SPARQL is a neat language for querying datasets stored in the RDF format, an example of which is DBpedia, a structured form of Wikipedia. The sending of a query to DBpedia from Java code is trivial, but the exact format of the SPARQL query needs to be considered in case it contains SPARQL-reserved characters or syntax. I couldn't find an easy SPARQL escaper, so I wrote one myself.

I use SPARQL to query DBpedia from OneMusicAPI. OneMusicAPI consumes data from DBpedia and presents it as results to metadata queries for particular music releases. If such a query contains an album or artist name with SPARQL-reserved characters then an error can occur. Consider the following query:

PREFIX rdf: 
PREFIX dbpedia2: 
SELECT str(?cover) 
WHERE {
	?subject dbpedia2:name ?name .
	?subject dbpedia2:artist ?artist .
	?subject rdf:type  .
	?subject dbpedia2:cover ?cover .
	FILTER (regex(?name, "Dvořák: Symphony No. 9 "From the New World""@en, "i") && ?artist="Kirill Kondrashin"@en)
}

This is malformed because the regex expression contains multiple double-quote marks: "Dvořák: Symphony No. 9 "From the New World"". The second quote mark has the effect of terminating the string, meaning the text beginning From is parsed as SPARQL code. This fails:

Virtuoso 37000 Error SP030: SPARQL compiler, line 5: syntax error at 'From' before 'the'

Looking around, I couldn't find a library that performed the escaping for me. So I wrote something simple myself.

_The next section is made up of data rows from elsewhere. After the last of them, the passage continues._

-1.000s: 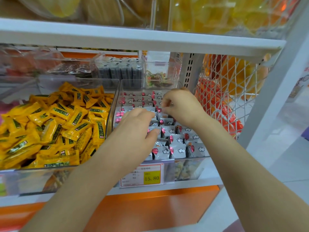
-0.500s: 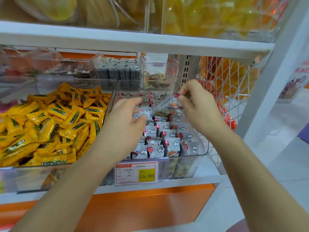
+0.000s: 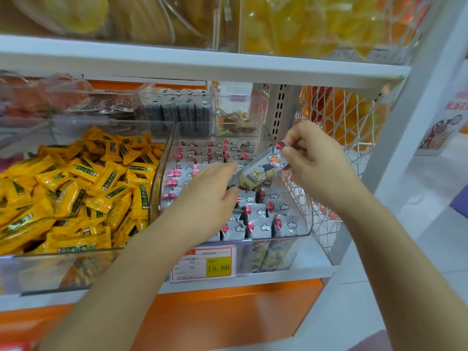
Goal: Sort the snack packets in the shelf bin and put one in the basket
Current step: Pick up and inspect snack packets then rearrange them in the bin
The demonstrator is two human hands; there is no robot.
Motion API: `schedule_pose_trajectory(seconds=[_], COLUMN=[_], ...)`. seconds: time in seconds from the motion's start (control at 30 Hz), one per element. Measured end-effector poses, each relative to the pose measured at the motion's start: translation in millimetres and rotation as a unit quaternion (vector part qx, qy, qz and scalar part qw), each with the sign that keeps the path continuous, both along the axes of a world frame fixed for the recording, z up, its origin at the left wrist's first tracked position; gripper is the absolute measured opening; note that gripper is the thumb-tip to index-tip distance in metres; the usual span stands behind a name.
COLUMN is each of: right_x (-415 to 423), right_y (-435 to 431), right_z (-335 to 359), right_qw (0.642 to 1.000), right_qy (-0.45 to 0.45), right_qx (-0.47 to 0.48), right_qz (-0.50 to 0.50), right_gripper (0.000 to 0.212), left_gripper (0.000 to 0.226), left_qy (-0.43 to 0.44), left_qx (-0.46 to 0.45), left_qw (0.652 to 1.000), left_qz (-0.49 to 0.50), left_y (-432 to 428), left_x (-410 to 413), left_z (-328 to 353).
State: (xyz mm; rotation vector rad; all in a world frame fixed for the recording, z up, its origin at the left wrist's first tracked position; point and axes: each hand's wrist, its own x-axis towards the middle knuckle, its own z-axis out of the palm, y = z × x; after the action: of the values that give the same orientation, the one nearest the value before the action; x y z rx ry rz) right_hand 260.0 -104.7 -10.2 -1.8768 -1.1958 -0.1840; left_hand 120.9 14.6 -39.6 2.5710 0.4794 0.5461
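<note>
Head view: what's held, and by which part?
One snack packet: right hand pinches its upper end; left hand lies open by its lower end.

The price label (image 3: 203, 264) on the front of the clear bin (image 3: 307, 224) reads 15.80; other print is blurred.

Shelf bin (image 3: 158, 188) mid-frame w/ rows of snack packets (image 3: 260, 224) in it; price tag (image 3: 202, 264) on its front, lower centre. Heaped bin (image 3: 38, 269) just left. Small bins (image 3: 238, 115) behind, upper centre. Lifted packet (image 3: 260, 168) above shelf bin, betw. left hand (image 3: 207, 198) & right hand (image 3: 316, 163). Wire mesh (image 3: 336, 117) to the right. Shelf board (image 3: 202, 64) across top.
</note>
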Motion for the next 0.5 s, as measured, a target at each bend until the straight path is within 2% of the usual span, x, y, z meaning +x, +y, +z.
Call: schedule_pose_trajectory(seconds=[0.1, 0.17, 0.3, 0.4, 0.5], right_x=[0, 2, 2, -5, -14], right_y=[-2, -4, -6, 0, 4], right_z=[1, 3, 3, 1, 0], right_qw=[0.996, 0.989, 0.979, 0.977, 0.975], right_qy=[-0.009, -0.016, -0.01, 0.054, 0.108], right_qx=[0.069, 0.116, 0.162, 0.179, 0.177], right_qz=[-0.052, -0.087, -0.124, -0.102, -0.081], right_gripper=[0.008, 0.01, 0.012, 0.023, 0.027], left_gripper=[0.045, 0.039, 0.044, 0.048, 0.047], left_qy=[0.069, 0.078, 0.005, -0.07, -0.094], left_qx=[0.006, 0.001, -0.045, -0.086, -0.102], left_qw=[0.998, 0.997, 0.999, 0.993, 0.99], left_qz=[0.002, 0.001, 0.007, 0.036, 0.042], left_y=[2, 5, 7, 9, 8], left_x=[7, 11, 12, 9, 5], left_z=[1, 1, -1, -1, 1])
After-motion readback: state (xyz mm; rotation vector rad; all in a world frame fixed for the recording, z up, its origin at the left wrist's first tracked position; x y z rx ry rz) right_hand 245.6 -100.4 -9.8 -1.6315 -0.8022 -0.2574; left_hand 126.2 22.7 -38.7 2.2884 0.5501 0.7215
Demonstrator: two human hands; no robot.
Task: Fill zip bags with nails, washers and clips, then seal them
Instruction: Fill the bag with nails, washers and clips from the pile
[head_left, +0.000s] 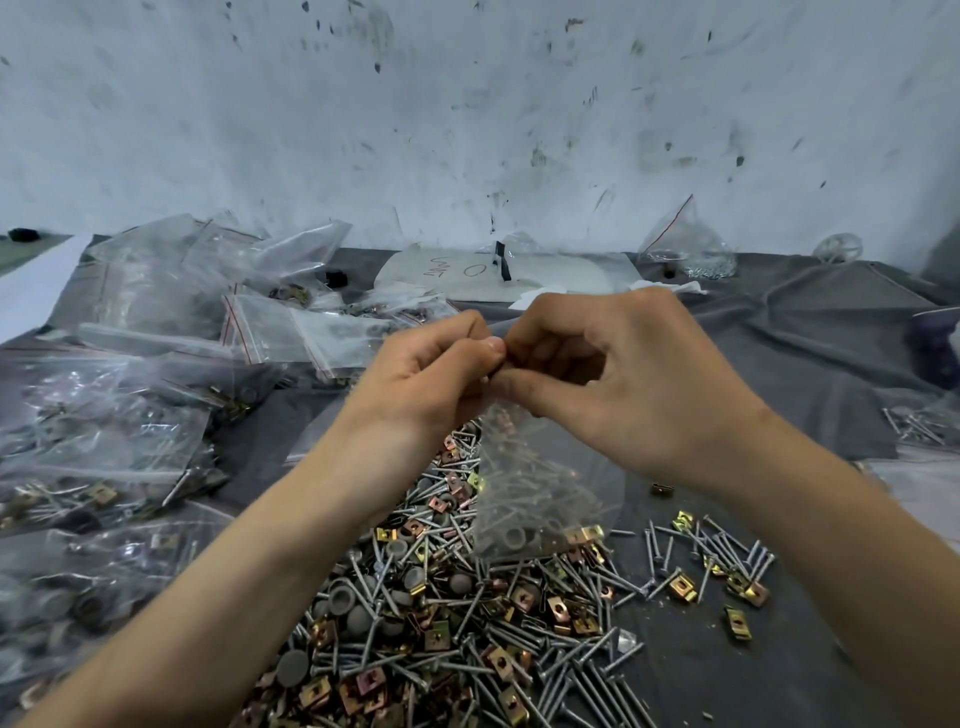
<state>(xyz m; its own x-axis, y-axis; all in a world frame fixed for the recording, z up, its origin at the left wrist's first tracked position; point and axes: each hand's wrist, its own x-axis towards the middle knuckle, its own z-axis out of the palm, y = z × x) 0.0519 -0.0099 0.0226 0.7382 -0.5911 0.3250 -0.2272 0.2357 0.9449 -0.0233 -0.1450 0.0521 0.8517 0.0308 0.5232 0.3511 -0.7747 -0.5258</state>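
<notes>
A clear zip bag (540, 488) hangs in mid-air above the table, holding nails, grey washers and brass clips in its bottom. My left hand (431, 379) and my right hand (613, 374) meet at the bag's top edge, and both pinch it between thumb and fingers. The fingers hide the bag's zip strip. Below the bag lies a big loose pile of nails (571, 670), grey washers (343, 597) and brass clips (680, 587) on grey cloth.
Filled zip bags (98, 457) are heaped along the left side, with empty red-striped bags (280, 332) behind them. A white sheet (498, 275) and a bag of small metal parts (691, 249) lie at the back by the stained wall. More nails (914, 426) lie at the right edge.
</notes>
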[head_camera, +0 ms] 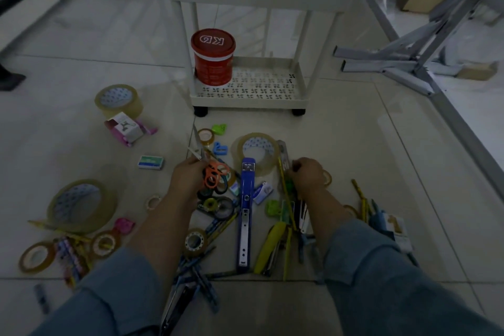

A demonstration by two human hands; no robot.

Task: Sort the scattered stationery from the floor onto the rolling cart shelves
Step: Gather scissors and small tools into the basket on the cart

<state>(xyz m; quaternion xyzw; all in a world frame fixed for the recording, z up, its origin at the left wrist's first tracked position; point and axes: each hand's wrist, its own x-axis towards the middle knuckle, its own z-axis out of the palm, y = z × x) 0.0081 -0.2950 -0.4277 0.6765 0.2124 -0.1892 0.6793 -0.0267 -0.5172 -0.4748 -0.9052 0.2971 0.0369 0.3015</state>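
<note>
A: Where are the scissors?
B: In the left hand, fingers curled round the orange handles, low over the pile on the floor.
A: And the right hand?
B: Fingers curled into the pile beside a yellow pencil; whether they grip it, I cannot tell.
A: The cart?
B: Farther off. Its bottom shelf holds one red tub, lid on, at the left.
A: Which way do the scissors point?
B: Blades parted, tips away, toward the cart.
</note>
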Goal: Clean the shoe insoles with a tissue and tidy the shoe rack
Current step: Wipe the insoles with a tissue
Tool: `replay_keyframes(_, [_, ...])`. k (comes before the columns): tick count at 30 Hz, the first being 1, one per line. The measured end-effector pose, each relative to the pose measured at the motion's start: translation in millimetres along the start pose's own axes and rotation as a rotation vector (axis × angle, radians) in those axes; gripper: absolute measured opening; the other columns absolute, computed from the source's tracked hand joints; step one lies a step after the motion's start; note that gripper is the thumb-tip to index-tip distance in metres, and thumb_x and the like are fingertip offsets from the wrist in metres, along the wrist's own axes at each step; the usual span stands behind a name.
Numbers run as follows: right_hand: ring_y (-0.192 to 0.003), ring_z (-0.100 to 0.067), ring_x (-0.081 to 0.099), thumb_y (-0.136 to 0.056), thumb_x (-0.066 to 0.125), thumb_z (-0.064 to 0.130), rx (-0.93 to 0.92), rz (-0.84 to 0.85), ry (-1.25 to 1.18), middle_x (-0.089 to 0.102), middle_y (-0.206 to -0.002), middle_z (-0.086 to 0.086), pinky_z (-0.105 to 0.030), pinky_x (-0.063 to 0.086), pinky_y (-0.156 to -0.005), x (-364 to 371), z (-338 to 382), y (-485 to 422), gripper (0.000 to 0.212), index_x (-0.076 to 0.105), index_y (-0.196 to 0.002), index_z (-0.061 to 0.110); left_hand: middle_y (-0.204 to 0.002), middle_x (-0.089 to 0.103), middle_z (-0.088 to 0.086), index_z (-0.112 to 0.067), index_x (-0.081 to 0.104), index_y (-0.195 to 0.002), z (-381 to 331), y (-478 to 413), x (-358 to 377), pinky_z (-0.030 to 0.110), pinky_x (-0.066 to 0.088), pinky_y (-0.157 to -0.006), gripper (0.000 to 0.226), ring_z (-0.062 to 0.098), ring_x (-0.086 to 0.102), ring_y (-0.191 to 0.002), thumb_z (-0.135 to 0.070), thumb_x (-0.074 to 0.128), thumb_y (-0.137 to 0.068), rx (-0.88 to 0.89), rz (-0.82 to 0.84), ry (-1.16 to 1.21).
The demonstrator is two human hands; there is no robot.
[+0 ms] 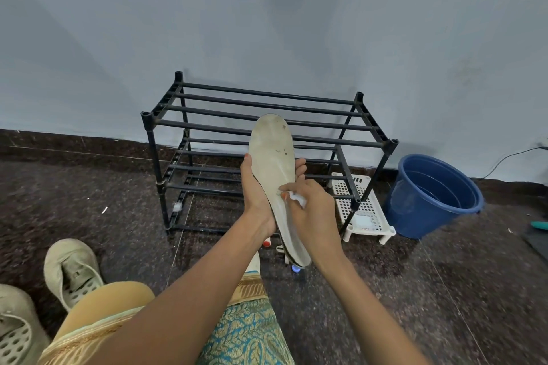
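A worn, off-white shoe insole (272,154) with small dark specks stands almost upright in front of me. My left hand (255,190) grips it from the left side and behind, at its middle. My right hand (311,213) presses a small white tissue (298,199) against the insole's lower half. Behind it, against the wall, a black tube shoe rack (237,104) with two tiers holds no shoes. Two beige shoes lie on the floor at the lower left, one (72,271) nearer the rack and one (14,332) at the frame edge.
A white perforated plastic stand (366,210) sits on the floor beside the rack's right legs. A blue bucket (433,195) stands farther right near the wall, with a cable behind it. My knee and patterned clothing fill the lower middle. The floor is dark speckled stone.
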State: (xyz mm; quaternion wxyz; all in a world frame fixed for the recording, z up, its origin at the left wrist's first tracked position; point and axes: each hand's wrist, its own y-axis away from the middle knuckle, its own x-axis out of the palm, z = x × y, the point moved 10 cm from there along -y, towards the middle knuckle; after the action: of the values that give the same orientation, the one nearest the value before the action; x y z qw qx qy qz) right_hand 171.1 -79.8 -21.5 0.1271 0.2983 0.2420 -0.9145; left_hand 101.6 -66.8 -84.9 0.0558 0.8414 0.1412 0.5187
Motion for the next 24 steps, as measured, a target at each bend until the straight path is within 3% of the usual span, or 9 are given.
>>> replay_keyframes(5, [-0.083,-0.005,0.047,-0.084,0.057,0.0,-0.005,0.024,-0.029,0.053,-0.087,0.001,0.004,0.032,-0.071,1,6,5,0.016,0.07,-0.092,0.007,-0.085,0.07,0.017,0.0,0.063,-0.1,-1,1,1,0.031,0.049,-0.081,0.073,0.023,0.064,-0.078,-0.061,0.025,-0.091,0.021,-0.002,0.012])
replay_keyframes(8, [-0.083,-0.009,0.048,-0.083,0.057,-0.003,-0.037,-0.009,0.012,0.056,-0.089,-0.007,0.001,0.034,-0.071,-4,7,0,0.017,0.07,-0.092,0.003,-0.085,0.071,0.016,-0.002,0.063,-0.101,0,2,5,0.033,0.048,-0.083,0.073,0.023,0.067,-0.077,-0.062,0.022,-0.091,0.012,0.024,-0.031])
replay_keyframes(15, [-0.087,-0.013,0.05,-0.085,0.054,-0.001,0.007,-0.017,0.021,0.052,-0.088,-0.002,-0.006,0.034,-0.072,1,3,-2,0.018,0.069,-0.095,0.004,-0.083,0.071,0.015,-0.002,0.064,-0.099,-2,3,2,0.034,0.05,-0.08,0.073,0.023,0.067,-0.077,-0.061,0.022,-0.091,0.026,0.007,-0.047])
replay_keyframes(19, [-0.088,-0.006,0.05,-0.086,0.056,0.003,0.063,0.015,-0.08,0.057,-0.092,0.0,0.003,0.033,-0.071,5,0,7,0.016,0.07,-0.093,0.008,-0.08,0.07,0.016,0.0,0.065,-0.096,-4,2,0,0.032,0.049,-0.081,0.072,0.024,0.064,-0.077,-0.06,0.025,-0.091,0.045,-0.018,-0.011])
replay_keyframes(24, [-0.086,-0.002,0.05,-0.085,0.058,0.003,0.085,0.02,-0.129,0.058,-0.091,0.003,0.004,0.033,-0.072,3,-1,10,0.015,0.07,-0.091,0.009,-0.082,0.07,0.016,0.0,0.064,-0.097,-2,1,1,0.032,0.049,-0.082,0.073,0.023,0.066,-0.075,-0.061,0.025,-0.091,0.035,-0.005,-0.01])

Feel free to use it in your own projects!

public class SparqlUtils {

	/**
	 * See http://www.w3.org/TR/rdf-sparql-query/#grammarEscapes
	 * @param name
	 * @return
	 */
	private static final Map SPARQL_ESCAPE_SEARCH_REPLACEMENTS = ImmutableMap.builder()
		.put("\t", "\\t")
		.put("\n", "\\n")
		.put("\r", "\\r")
		.put("\b", "\\b")
		.put("\f", "\\f")
		.put("\"", "\\\"")
		.put("'", "\\'")
		.put("\\", "\\\\")
		.build();

	public static String escape(String string) {
		
		StringBuffer bufOutput = new StringBuffer(string);
		for (int i = 0; i < bufOutput.length(); i++) {
			String replacement = SPARQL_ESCAPE_SEARCH_REPLACEMENTS.get("" + bufOutput.charAt(i));
			if(replacement!=null) {
				bufOutput.deleteCharAt(i);
				bufOutput.insert(i, replacement);
				// advance past the replacement
				i += (replacement.length() - 1);
			}
		}
		return bufOutput.toString();
	}
}

This code inspects each character in the input streing and looks for a replacement character. If one exists, it performs the replacement and after all characters have been seen returns the result with all replacements.

Note: the SPARQL_ESCAPE_SEARCH_REPLACEMENTS map uses the Guava ImmutableMap class for building its Map. Replace this with standard core Java API calls if you don't already use Guava (but you should do!)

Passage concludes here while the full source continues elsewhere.